Посмеиваясь, он прибавил:
- А вы - опасный человек. Нажаловаться на вас становому? Живо упрячут в тюрьму! Как? Нажаловаться?
- Попробуйте.
- Не боитесь?
- Нет, - сказал Дзержинский.
Помещик с любопытством глядел в лицо Дзержинскому.
- И тюрьма не страшна?
- Нет.
- И ссылка?
- И ссылка.
- И каторга?
- Послушайте, какое вам до всего этого дело? - спросил Дзержинский.

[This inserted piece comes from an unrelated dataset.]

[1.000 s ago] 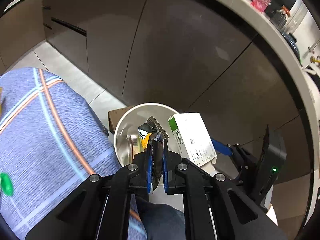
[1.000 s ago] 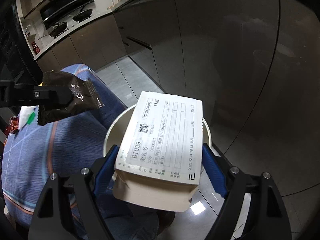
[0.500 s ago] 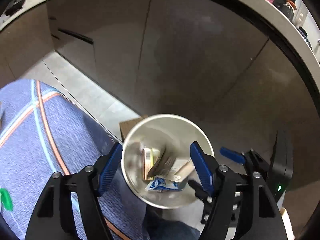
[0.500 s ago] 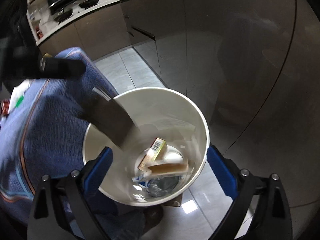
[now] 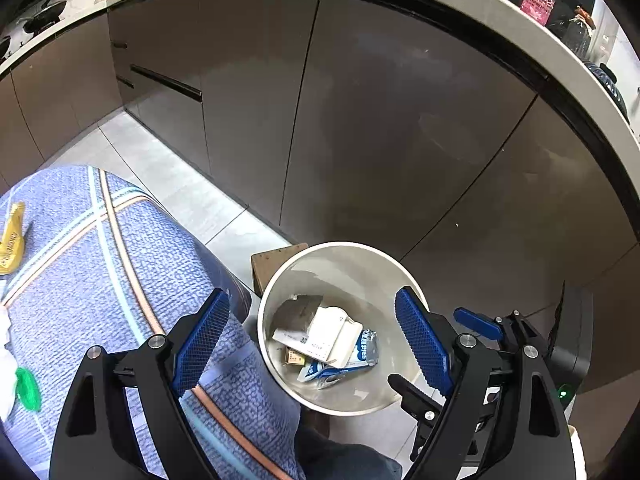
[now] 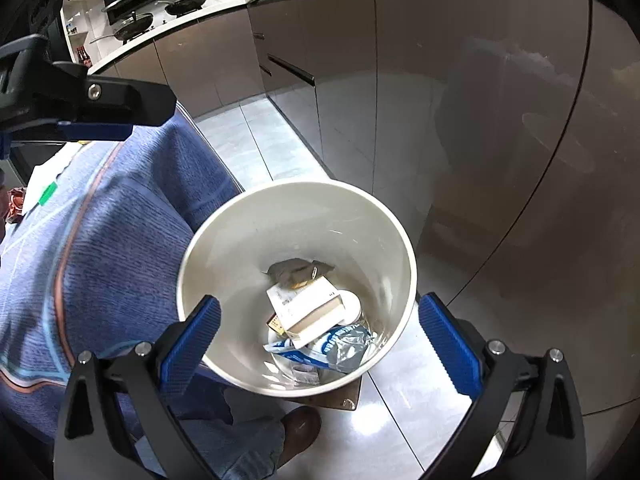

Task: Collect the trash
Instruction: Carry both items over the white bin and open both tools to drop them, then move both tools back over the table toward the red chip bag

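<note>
A white round bin (image 5: 280,280) (image 6: 224,232) stands on the floor beside a table with a blue cloth. Inside it lie a white box (image 5: 330,334) (image 6: 308,308), a dark foil wrapper (image 5: 298,310) (image 6: 296,272) and a blue-and-white packet (image 5: 360,354) (image 6: 332,344). My left gripper (image 5: 312,344) is open and empty above the bin. My right gripper (image 6: 320,336) is open and empty above the bin too. It shows at the lower right of the left wrist view (image 5: 480,324).
The blue checked tablecloth (image 5: 100,260) (image 6: 100,240) holds a yellow wrapper (image 5: 12,240) and white trash with a green tag (image 5: 24,392). Brown cabinets (image 5: 360,120) stand behind the bin. A brown box (image 5: 272,264) sits on the tiled floor under the bin.
My left gripper opened and dropped the dark wrapper into the bin. My right gripper opened and dropped the white box into the bin. Both items now rest inside.
</note>
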`<state>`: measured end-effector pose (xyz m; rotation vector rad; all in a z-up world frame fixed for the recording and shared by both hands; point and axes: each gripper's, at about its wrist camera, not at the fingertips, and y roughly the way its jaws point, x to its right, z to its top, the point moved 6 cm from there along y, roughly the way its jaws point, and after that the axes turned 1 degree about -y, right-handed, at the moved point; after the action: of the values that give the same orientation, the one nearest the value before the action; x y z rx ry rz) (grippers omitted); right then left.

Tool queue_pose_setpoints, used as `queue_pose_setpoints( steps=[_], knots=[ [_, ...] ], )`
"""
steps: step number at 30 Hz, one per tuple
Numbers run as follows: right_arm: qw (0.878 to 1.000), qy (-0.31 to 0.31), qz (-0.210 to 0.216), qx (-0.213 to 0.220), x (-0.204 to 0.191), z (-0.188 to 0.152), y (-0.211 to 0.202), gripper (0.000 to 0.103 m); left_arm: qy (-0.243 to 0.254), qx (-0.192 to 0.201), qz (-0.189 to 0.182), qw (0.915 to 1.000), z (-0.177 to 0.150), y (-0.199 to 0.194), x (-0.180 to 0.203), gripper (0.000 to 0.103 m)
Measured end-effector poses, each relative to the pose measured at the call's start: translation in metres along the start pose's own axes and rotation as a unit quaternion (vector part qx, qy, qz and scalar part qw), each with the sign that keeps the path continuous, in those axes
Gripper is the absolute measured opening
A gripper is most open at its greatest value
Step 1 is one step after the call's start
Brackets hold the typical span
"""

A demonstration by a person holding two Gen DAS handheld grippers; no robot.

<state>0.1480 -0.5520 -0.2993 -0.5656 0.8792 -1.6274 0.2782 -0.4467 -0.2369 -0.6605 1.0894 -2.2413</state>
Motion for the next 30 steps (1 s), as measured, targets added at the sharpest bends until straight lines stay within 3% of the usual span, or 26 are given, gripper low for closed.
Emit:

- Мне просто интересно, какую силу представляют собой революционеры, сказал помещик. - В конце концов надо себе давать отчет в происходящих событиях. Может быть, когда-нибудь ваше имя станет известным. Мне приятно будет вспомнить, что я разговаривал с вами... А?
Он засмеялся баском, прищурил свои водянистые глаза и спросил:
- Может быть, протекцию окажете? Оскудевшему помещику? А? Когда ваша возьмет, окажете протекцию?
- Нет, - сказал Дзержинский, - не окажу.
Вечером крестьянам был возвращен скот. Мужчины вернулись из леса. К Оржовецкому приехал врач. Помещик вместе с сыном прикатил в село, собрал сход, снял шляпу и сказал крестьянам:
- Предлагаю вам, господа, мир. Повздорили - и ладно. Как говорит русская пословица: кто старое помянет, тому глаз вон. Верно?
- А кто старое забудет, тому оба вон, - сказал из толпы сиплый голос.
Помещик слегка покраснел.
- Я все ваши просьбы выполнил, - сказал он, помолчав, - и теперь предлагаю мир на вечные времена.
Крестьяне молчали, хмуро поглядывая на сытую, в чесучовом костюме, фигуру помещика. Стась, одетый матросом, сидел в экипаже поодаль, круглыми глазами наблюдал непривычное зрелище: отец как бы извиняется перед мужиками. Что такое?
Помещик молчал, крестьяне переминались с ноги на ногу и тоже молчали. Лица их были измученные, злые. Возле церковной ограды судачили и шептались бабы.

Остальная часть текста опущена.